Task item: Where the string "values" occurs in a line of the data below, that line should be copied.

-=-=-

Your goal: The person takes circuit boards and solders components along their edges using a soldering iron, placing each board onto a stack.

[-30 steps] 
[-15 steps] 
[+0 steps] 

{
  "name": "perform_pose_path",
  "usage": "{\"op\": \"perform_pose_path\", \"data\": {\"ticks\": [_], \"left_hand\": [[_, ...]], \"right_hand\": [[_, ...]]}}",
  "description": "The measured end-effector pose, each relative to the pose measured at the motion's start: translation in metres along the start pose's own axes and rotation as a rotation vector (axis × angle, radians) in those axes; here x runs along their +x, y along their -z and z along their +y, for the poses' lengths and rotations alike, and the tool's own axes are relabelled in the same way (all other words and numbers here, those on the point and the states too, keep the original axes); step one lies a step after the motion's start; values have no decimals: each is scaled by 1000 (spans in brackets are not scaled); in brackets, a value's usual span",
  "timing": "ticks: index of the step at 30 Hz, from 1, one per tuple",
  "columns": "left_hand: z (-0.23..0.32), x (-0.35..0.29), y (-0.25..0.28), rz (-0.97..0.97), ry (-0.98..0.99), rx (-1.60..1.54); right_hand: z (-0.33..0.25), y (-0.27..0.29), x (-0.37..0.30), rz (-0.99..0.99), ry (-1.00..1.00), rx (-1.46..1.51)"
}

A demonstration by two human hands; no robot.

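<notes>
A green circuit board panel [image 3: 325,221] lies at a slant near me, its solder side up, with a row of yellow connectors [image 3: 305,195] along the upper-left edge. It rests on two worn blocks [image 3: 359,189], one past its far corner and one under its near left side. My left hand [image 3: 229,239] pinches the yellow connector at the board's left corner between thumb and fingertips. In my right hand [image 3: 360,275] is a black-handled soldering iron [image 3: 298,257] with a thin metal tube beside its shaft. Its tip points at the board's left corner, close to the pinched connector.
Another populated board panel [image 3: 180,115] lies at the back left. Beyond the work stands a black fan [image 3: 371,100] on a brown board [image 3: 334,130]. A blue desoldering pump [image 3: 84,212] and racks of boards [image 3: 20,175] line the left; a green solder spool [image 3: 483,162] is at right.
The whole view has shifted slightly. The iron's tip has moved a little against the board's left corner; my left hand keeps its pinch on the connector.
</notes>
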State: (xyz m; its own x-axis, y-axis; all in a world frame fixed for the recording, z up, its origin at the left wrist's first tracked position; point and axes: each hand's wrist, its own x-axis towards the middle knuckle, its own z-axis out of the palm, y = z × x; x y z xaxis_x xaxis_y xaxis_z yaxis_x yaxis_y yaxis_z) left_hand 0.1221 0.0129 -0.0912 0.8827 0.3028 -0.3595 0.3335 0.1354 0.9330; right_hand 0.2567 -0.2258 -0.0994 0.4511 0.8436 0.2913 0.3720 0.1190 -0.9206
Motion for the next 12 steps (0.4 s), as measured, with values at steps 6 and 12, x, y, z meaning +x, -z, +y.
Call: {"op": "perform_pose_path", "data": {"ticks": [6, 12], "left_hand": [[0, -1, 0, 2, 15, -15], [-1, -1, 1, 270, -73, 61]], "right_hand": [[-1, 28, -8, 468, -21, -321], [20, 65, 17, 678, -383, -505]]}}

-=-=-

Answer to the problem:
  "description": "The measured end-effector pose, each relative to the pose measured at the motion's start: translation in metres along the start pose's own axes and rotation as a rotation vector (axis × angle, radians) in those axes; here x runs along their +x, y along their -z and z along their +y, for the poses' lengths and rotations alike, and the tool's own axes are relabelled in the same way (all other words and numbers here, those on the point and the states too, keep the original axes); step one lies a step after the motion's start; values have no decimals: each is scaled by 1000 (spans in brackets are not scaled); in brackets, a value's usual span",
Motion for the next 12 steps (0.4 s), as measured, with values at steps 6 and 12, x, y, z meaning +x, -z, +y.

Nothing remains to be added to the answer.